Stored entries
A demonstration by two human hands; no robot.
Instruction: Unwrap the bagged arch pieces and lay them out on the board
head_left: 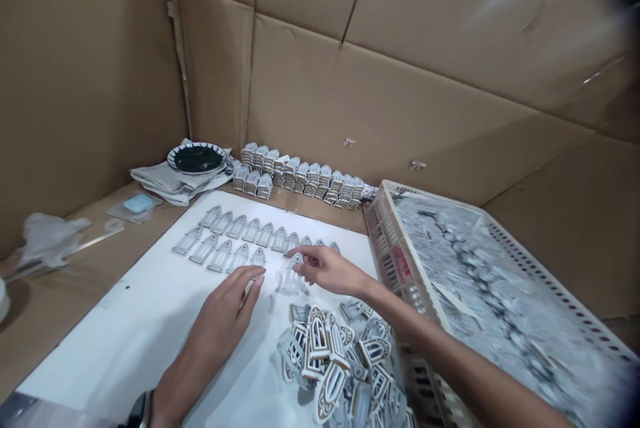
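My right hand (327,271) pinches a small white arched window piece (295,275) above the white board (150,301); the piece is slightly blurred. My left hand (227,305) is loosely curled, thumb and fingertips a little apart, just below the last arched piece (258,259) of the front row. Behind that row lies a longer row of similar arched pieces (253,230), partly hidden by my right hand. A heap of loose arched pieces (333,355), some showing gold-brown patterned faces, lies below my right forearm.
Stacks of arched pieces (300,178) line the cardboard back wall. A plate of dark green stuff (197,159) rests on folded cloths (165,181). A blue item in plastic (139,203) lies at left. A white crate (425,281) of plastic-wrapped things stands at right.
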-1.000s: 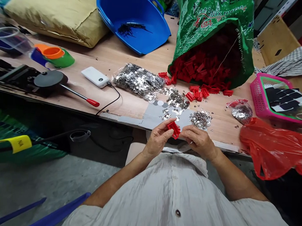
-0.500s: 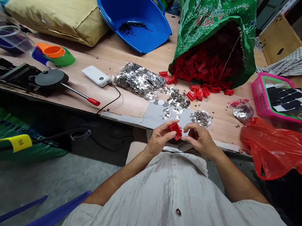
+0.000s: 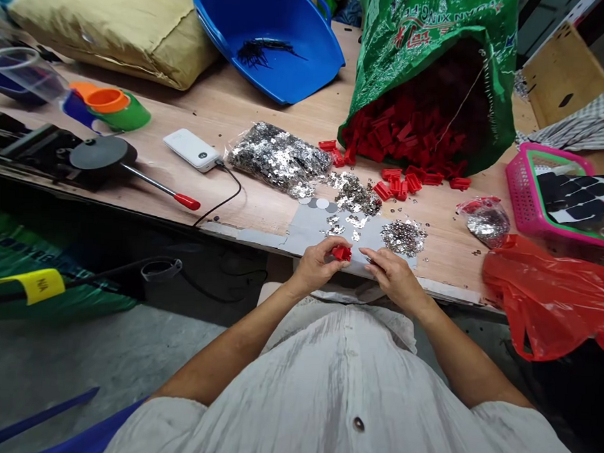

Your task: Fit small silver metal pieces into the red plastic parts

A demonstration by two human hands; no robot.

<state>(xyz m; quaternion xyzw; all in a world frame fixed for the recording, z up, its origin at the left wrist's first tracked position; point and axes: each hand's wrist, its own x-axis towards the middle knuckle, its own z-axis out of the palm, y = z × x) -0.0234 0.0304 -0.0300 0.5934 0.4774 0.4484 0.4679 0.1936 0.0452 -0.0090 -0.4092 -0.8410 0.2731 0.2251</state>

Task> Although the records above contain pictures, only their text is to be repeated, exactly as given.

Task answer>
A demonstration by two human hands; no robot.
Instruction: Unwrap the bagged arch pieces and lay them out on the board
head_left: 
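My right hand (327,271) pinches a small white arched window piece (295,275) above the white board (150,301); the piece is slightly blurred. My left hand (227,305) is loosely curled, thumb and fingertips a little apart, just below the last arched piece (258,259) of the front row. Behind that row lies a longer row of similar arched pieces (253,230), partly hidden by my right hand. A heap of loose arched pieces (333,355), some showing gold-brown patterned faces, lies below my right forearm.
Stacks of arched pieces (300,178) line the cardboard back wall. A plate of dark green stuff (197,159) rests on folded cloths (165,181). A blue item in plastic (139,203) lies at left. A white crate (425,281) of plastic-wrapped things stands at right.
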-1.000s: 
-0.500s: 
+0.000s: 

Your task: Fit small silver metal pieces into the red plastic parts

A demonstration by two human hands; no robot.

<state>(xyz m; quaternion xyzw; all in a world frame fixed for the recording, z up, its origin at the left wrist's first tracked position; point and axes: each hand's wrist, its own x-axis towards the middle knuckle, its own z-axis out of the palm, y = z × x) -0.0234 0.0304 -0.0300 0.5934 0.4774 0.4484 0.4679 0.1936 0.0452 -0.0090 -0.4092 -0.8410 0.2731 0.2251</state>

This concludes the output for the exercise.